> _Exercise aim_: Please return the records below exactly as they stand.

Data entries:
┌──
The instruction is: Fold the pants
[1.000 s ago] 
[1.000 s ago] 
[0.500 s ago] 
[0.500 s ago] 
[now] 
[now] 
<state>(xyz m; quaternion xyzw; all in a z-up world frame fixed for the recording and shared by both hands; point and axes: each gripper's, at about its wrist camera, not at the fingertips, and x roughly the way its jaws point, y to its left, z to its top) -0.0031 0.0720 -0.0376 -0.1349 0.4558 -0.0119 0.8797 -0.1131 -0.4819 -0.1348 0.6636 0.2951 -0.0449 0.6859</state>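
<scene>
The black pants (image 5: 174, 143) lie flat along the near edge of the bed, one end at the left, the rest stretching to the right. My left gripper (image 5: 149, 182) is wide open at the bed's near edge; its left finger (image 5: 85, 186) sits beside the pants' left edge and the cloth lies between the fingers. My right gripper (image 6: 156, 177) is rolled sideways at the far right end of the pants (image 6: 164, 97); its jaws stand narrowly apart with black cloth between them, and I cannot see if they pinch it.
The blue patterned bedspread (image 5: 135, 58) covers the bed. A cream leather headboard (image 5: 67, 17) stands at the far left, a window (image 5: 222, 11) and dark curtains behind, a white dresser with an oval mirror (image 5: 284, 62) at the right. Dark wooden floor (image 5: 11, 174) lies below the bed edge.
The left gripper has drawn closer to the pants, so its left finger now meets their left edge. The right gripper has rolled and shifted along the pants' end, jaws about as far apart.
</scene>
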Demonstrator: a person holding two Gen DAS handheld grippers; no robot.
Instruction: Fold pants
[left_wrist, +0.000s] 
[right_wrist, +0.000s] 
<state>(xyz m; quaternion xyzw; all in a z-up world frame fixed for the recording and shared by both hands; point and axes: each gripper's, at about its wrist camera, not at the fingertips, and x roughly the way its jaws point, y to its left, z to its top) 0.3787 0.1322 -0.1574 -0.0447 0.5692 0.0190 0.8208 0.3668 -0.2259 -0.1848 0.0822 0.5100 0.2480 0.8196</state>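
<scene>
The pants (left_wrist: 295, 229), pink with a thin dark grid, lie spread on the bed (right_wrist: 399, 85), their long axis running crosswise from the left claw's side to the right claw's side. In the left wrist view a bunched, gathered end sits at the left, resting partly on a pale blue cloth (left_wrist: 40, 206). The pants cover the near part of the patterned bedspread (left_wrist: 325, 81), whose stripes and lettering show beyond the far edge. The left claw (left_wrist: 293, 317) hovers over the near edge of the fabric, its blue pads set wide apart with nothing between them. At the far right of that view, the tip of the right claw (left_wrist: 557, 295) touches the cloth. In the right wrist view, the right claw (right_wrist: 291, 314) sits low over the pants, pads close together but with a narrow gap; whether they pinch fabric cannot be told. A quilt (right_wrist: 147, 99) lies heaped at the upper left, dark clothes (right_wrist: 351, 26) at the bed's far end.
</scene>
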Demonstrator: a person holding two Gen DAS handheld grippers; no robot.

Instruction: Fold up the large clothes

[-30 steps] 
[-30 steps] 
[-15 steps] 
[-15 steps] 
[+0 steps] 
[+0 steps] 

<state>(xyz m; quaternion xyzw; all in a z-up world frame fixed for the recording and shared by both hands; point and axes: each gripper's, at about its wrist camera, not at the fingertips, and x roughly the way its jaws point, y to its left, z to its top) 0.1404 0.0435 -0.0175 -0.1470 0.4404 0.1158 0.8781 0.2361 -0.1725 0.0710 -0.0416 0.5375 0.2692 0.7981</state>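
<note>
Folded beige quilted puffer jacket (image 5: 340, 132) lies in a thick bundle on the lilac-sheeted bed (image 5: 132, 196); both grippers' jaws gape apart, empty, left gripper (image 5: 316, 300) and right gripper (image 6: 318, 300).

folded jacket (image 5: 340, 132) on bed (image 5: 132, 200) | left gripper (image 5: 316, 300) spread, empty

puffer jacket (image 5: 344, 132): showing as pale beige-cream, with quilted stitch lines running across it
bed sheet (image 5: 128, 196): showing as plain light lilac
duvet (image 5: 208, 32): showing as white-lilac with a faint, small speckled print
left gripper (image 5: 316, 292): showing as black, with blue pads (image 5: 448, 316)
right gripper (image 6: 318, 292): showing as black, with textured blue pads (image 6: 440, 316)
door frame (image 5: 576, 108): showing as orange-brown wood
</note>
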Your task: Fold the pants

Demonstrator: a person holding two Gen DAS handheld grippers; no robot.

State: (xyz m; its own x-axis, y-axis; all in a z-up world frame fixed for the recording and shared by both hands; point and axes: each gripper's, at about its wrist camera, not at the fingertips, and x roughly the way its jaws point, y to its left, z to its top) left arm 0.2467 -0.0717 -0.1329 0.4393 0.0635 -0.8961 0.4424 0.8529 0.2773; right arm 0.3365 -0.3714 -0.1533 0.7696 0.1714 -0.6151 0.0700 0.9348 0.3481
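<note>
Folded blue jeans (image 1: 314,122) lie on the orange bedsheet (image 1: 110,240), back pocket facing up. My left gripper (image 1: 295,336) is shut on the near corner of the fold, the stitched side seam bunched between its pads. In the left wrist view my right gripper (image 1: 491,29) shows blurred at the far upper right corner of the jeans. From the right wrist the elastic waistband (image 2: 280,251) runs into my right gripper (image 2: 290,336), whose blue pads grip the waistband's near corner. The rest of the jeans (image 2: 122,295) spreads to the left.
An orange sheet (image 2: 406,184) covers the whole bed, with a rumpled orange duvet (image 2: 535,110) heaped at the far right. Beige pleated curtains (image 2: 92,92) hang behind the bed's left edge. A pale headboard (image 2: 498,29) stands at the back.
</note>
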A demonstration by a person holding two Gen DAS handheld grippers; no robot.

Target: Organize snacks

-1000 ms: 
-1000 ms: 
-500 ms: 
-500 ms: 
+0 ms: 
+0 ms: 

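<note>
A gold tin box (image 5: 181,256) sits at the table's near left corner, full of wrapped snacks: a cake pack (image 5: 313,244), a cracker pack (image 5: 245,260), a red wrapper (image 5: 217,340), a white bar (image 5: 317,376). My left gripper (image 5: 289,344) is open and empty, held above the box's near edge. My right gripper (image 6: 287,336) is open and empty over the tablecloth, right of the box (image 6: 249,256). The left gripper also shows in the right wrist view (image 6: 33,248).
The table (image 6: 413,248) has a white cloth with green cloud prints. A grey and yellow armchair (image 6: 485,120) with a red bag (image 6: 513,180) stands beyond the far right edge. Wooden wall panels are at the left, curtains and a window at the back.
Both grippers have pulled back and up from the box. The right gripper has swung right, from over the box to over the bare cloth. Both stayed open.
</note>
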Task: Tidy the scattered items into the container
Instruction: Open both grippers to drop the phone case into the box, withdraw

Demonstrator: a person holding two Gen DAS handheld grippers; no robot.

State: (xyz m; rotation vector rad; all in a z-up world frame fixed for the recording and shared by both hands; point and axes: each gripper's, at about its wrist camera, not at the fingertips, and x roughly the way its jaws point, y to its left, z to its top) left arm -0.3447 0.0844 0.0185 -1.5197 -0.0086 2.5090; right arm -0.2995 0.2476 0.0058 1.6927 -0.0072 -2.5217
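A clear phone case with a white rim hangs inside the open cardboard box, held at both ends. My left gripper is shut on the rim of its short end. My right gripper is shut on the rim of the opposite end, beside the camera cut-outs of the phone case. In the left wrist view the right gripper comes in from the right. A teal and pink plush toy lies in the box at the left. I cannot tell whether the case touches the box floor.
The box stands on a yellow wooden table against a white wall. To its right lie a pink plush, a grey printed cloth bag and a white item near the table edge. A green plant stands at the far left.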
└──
> _Finished exercise_:
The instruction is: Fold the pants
[1.000 s ago] 
[1.000 s ago] 
[0.500 s ago] 
[0.500 s ago] 
[now] 
[now] 
<state>(xyz m; quaternion xyzw; all in a z-up world frame fixed for the recording and shared by both hands; point and axes: each gripper's, at about its wrist camera, not at the fingertips, and x roughly the way its jaws point, y to its left, z to its top) -0.0031 0.0720 -0.0376 -0.1349 0.4558 -0.0119 0.8797 -0.1131 -0.4819 -0.1348 0.6636 0.2951 -0.0449 0.6859</state>
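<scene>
The black pants (image 5: 174, 143) lie flat along the near edge of the bed, one end at the left, the rest stretching to the right. My left gripper (image 5: 149, 182) is wide open at the bed's near edge; its left finger (image 5: 85, 186) sits beside the pants' left edge and the cloth lies between the fingers. My right gripper (image 6: 156, 177) is rolled sideways at the far right end of the pants (image 6: 164, 97); its jaws stand narrowly apart with black cloth between them, and I cannot see if they pinch it.
The blue patterned bedspread (image 5: 135, 58) covers the bed. A cream leather headboard (image 5: 67, 17) stands at the far left, a window (image 5: 222, 11) and dark curtains behind, a white dresser with an oval mirror (image 5: 284, 62) at the right. Dark wooden floor (image 5: 11, 174) lies below the bed edge.
The left gripper has drawn closer to the pants, so its left finger now meets their left edge. The right gripper has rolled and shifted along the pants' end, jaws about as far apart.
</scene>
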Demonstrator: a person holding two Gen DAS handheld grippers; no robot.
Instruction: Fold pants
[left_wrist, +0.000s] 
[right_wrist, +0.000s] 
<state>(xyz m; quaternion xyzw; all in a z-up world frame fixed for the recording and shared by both hands; point and axes: each gripper's, at about its wrist camera, not at the fingertips, and x roughly the way its jaws point, y to its left, z to its top) 0.3787 0.1322 -0.1574 -0.0447 0.5692 0.0190 0.8208 0.3668 -0.2259 -0.1848 0.0822 0.5100 0.2480 0.8196</state>
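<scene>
The pants (left_wrist: 295, 229), pink with a thin dark grid, lie spread on the bed (right_wrist: 399, 85), their long axis running crosswise from the left claw's side to the right claw's side. In the left wrist view a bunched, gathered end sits at the left, resting partly on a pale blue cloth (left_wrist: 40, 206). The pants cover the near part of the patterned bedspread (left_wrist: 325, 81), whose stripes and lettering show beyond the far edge. The left claw (left_wrist: 293, 317) hovers over the near edge of the fabric, its blue pads set wide apart with nothing between them. At the far right of that view, the tip of the right claw (left_wrist: 557, 295) touches the cloth. In the right wrist view, the right claw (right_wrist: 291, 314) sits low over the pants, pads close together but with a narrow gap; whether they pinch fabric cannot be told. A quilt (right_wrist: 147, 99) lies heaped at the upper left, dark clothes (right_wrist: 351, 26) at the bed's far end.
</scene>
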Demonstrator: a person holding two Gen DAS handheld grippers; no robot.

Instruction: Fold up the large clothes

[-30 steps] 
[-30 steps] 
[-15 steps] 
[-15 steps] 
[+0 steps] 
[+0 steps] 

<state>(xyz m; quaternion xyzw; all in a z-up world frame fixed for the recording and shared by both hands; point and axes: each gripper's, at about its wrist camera, not at the fingertips, and x roughly the way its jaws point, y to its left, z to its top) 0.1404 0.0435 -0.0175 -0.1470 0.4404 0.1158 0.8781 0.2361 -0.1725 0.0710 -0.0416 0.5375 0.2692 0.7981</state>
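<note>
Folded beige quilted puffer jacket (image 5: 340, 132) lies in a thick bundle on the lilac-sheeted bed (image 5: 132, 196); both grippers' jaws gape apart, empty, left gripper (image 5: 316, 300) and right gripper (image 6: 318, 300).

folded jacket (image 5: 340, 132) on bed (image 5: 132, 200) | left gripper (image 5: 316, 300) spread, empty

puffer jacket (image 5: 344, 132): showing as pale beige-cream, with quilted stitch lines running across it
bed sheet (image 5: 128, 196): showing as plain light lilac
duvet (image 5: 208, 32): showing as white-lilac with a faint, small speckled print
left gripper (image 5: 316, 292): showing as black, with blue pads (image 5: 448, 316)
right gripper (image 6: 318, 292): showing as black, with textured blue pads (image 6: 440, 316)
door frame (image 5: 576, 108): showing as orange-brown wood
</note>
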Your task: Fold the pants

Demonstrator: a person holding two Gen DAS handheld grippers; no robot.

State: (xyz m; its own x-axis, y-axis; all in a z-up world frame fixed for the recording and shared by both hands; point and axes: each gripper's, at about its wrist camera, not at the fingertips, and x roughly the way its jaws point, y to its left, z to its top) left arm 0.2467 -0.0717 -0.1329 0.4393 0.0635 -0.8961 0.4424 0.8529 0.2773; right arm 0.3365 -0.3714 -0.1533 0.7696 0.1714 -0.6151 0.0700 0.9348 0.3481
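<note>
Folded blue jeans (image 1: 314,122) lie on the orange bedsheet (image 1: 110,240), back pocket facing up. My left gripper (image 1: 295,336) is shut on the near corner of the fold, the stitched side seam bunched between its pads. In the left wrist view my right gripper (image 1: 491,29) shows blurred at the far upper right corner of the jeans. From the right wrist the elastic waistband (image 2: 280,251) runs into my right gripper (image 2: 290,336), whose blue pads grip the waistband's near corner. The rest of the jeans (image 2: 122,295) spreads to the left.
An orange sheet (image 2: 406,184) covers the whole bed, with a rumpled orange duvet (image 2: 535,110) heaped at the far right. Beige pleated curtains (image 2: 92,92) hang behind the bed's left edge. A pale headboard (image 2: 498,29) stands at the back.
</note>
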A demonstration by a person holding two Gen DAS handheld grippers; no robot.

Target: Organize snacks

-1000 ms: 
-1000 ms: 
-500 ms: 
-500 ms: 
+0 ms: 
+0 ms: 

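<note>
A gold tin box (image 5: 181,256) sits at the table's near left corner, full of wrapped snacks: a cake pack (image 5: 313,244), a cracker pack (image 5: 245,260), a red wrapper (image 5: 217,340), a white bar (image 5: 317,376). My left gripper (image 5: 289,344) is open and empty, held above the box's near edge. My right gripper (image 6: 287,336) is open and empty over the tablecloth, right of the box (image 6: 249,256). The left gripper also shows in the right wrist view (image 6: 33,248).
The table (image 6: 413,248) has a white cloth with green cloud prints. A grey and yellow armchair (image 6: 485,120) with a red bag (image 6: 513,180) stands beyond the far right edge. Wooden wall panels are at the left, curtains and a window at the back.
Both grippers have pulled back and up from the box. The right gripper has swung right, from over the box to over the bare cloth. Both stayed open.
</note>
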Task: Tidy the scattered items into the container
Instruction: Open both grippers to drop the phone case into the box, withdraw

Demonstrator: a person holding two Gen DAS handheld grippers; no robot.

State: (xyz m; rotation vector rad; all in a z-up world frame fixed for the recording and shared by both hands; point and axes: each gripper's, at about its wrist camera, not at the fingertips, and x roughly the way its jaws point, y to its left, z to its top) left arm -0.3447 0.0844 0.0185 -1.5197 -0.0086 2.5090; right arm -0.2995 0.2476 0.0058 1.6927 -0.0072 -2.5217
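A clear phone case with a white rim hangs inside the open cardboard box, held at both ends. My left gripper is shut on the rim of its short end. My right gripper is shut on the rim of the opposite end, beside the camera cut-outs of the phone case. In the left wrist view the right gripper comes in from the right. A teal and pink plush toy lies in the box at the left. I cannot tell whether the case touches the box floor.
The box stands on a yellow wooden table against a white wall. To its right lie a pink plush, a grey printed cloth bag and a white item near the table edge. A green plant stands at the far left.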

The response above is complete.